In this blog, we’ll show you how we have used the Dataiku Data Science Studio (Dataiku DSS), a tool that we already use to simplify data science, to build out deep learning applications with relative ease. More specifically, we will show how to build an emotion classification system on videos using the Dataiku deep learning for images plugin. Our emotion classification dataset will be the speech video data from RAVDESS. An example of one of the videos can be found on YouTube.

We will leverage the Dataiku deep learning for images plugin, which allows us to download pre-trained deep learning networks and provides recipes such as image classification retraining and scoring to classify emotions for the videos. Dataiku’s deep learning plugin uses Tensorflow and Keras on Python for image classification.  

The approach that we will take for video classification is to break each emotion video into a fixed number of frames and then use these images to train a deep residual neural network (known as resnet) to classify emotions within each image.
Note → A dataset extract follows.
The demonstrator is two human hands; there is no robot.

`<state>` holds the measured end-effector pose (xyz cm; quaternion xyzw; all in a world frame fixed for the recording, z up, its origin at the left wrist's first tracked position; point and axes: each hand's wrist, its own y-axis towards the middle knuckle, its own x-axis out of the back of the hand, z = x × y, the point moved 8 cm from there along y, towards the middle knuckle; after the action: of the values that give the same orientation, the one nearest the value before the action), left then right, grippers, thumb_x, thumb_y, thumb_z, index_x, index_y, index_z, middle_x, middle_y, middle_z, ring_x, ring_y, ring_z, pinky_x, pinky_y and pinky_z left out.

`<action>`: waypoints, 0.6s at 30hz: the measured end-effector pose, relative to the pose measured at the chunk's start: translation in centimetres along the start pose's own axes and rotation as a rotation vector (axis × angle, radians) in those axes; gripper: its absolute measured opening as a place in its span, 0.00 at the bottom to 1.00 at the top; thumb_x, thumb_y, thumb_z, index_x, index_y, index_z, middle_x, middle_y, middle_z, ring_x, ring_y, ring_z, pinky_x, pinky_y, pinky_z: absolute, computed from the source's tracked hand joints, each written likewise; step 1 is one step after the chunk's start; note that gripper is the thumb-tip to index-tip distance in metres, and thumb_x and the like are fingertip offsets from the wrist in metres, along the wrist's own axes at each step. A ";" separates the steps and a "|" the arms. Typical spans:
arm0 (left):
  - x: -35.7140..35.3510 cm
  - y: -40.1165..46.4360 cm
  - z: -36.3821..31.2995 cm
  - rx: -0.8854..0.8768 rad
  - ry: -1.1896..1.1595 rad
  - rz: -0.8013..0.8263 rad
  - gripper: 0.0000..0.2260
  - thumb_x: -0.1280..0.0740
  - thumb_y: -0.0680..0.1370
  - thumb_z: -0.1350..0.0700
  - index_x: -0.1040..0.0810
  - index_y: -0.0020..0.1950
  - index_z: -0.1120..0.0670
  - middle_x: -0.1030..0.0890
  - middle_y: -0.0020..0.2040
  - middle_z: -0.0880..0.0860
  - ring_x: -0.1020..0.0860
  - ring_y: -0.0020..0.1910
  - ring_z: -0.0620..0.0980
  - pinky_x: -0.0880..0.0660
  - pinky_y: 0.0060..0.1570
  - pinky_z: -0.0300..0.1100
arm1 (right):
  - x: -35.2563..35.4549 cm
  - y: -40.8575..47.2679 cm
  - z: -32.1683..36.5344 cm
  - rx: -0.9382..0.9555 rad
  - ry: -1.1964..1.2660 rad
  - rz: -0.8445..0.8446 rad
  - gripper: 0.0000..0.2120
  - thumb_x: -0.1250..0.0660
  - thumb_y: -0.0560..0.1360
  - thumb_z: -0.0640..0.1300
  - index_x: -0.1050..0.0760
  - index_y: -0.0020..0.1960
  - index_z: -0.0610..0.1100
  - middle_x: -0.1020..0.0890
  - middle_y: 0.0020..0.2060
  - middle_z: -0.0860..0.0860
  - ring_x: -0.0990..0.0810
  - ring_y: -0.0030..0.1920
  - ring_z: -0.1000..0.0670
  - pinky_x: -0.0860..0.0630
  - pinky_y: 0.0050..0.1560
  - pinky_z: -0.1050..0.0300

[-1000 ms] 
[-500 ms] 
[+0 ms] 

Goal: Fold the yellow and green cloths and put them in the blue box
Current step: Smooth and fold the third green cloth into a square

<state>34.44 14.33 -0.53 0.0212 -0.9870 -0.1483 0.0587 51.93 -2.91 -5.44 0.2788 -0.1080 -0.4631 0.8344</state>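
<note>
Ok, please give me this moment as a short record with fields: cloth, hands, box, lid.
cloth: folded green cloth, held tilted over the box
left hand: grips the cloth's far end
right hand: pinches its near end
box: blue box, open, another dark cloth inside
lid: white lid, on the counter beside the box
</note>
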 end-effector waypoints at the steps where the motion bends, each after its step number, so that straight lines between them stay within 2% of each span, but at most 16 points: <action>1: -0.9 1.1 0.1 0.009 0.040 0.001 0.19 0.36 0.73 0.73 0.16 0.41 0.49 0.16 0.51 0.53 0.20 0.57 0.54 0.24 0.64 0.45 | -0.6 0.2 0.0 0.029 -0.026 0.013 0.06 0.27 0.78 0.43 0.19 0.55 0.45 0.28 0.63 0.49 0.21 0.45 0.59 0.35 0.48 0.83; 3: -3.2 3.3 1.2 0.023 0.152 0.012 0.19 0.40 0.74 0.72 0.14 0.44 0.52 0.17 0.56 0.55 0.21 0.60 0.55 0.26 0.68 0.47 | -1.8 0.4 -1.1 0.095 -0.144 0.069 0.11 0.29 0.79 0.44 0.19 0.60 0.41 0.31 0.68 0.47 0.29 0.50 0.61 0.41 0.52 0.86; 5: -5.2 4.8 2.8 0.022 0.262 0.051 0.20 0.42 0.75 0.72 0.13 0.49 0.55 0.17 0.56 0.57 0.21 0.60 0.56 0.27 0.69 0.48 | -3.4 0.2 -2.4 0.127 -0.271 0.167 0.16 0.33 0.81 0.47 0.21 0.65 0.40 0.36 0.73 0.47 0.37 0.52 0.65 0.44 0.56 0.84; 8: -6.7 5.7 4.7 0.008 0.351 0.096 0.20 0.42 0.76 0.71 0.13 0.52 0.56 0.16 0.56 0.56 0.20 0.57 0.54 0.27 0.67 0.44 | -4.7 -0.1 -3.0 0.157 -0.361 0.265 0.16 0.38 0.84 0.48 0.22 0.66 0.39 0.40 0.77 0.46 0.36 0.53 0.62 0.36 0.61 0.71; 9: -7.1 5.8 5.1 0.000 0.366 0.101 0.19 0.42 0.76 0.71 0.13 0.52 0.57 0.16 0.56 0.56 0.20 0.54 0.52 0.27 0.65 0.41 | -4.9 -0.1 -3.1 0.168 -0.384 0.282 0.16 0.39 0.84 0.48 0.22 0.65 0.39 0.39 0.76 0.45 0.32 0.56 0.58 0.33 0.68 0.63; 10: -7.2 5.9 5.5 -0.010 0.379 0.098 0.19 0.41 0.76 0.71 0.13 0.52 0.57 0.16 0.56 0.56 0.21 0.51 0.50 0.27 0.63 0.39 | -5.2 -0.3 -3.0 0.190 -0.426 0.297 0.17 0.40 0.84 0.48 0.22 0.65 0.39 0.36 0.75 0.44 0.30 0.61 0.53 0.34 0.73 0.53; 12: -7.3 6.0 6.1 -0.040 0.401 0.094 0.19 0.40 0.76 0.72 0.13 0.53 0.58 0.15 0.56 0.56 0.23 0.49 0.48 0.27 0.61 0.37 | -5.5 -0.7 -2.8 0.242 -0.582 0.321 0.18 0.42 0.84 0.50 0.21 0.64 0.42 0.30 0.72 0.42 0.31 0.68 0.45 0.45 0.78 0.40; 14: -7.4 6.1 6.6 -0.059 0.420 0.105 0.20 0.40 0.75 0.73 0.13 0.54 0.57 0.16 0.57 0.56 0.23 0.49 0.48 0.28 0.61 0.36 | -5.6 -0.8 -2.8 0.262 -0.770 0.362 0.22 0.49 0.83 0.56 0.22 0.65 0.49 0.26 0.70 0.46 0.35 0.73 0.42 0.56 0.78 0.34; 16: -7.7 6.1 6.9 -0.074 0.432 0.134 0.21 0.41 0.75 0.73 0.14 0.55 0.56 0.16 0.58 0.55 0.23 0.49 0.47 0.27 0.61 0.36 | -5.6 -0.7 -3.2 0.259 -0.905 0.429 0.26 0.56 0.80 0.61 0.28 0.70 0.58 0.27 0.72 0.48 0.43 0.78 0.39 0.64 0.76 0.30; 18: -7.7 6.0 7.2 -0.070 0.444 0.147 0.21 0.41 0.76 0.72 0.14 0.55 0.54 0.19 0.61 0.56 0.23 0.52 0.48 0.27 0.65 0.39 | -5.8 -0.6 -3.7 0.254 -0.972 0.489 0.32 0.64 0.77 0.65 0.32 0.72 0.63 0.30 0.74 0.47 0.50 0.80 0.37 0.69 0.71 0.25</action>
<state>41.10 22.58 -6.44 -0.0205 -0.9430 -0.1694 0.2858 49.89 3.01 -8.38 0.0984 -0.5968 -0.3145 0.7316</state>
This resnet network has been previously trained on the ImageNet dataset, so we do not have to start from scratch.  Finally, we’ll evaluate the predicted emotion for a video by taking a majority vote on labels predicted across all its frames. 

Majority-vote process used to classify emotion videos

Dataiku Deep Learning Tutorial Overview 

Obtaining Dataiku DSS

The Dataiku free trial version can be used on your local machine, or you can deploy Dataiku to AWS using their AWS Marketplace image.

Using the Dataiku Deep Learning for Images Plugin

Before we dive into the tutorial, let’s get familiar with some of the recipes provided by the Dataiku deep learning plugin and their requirements.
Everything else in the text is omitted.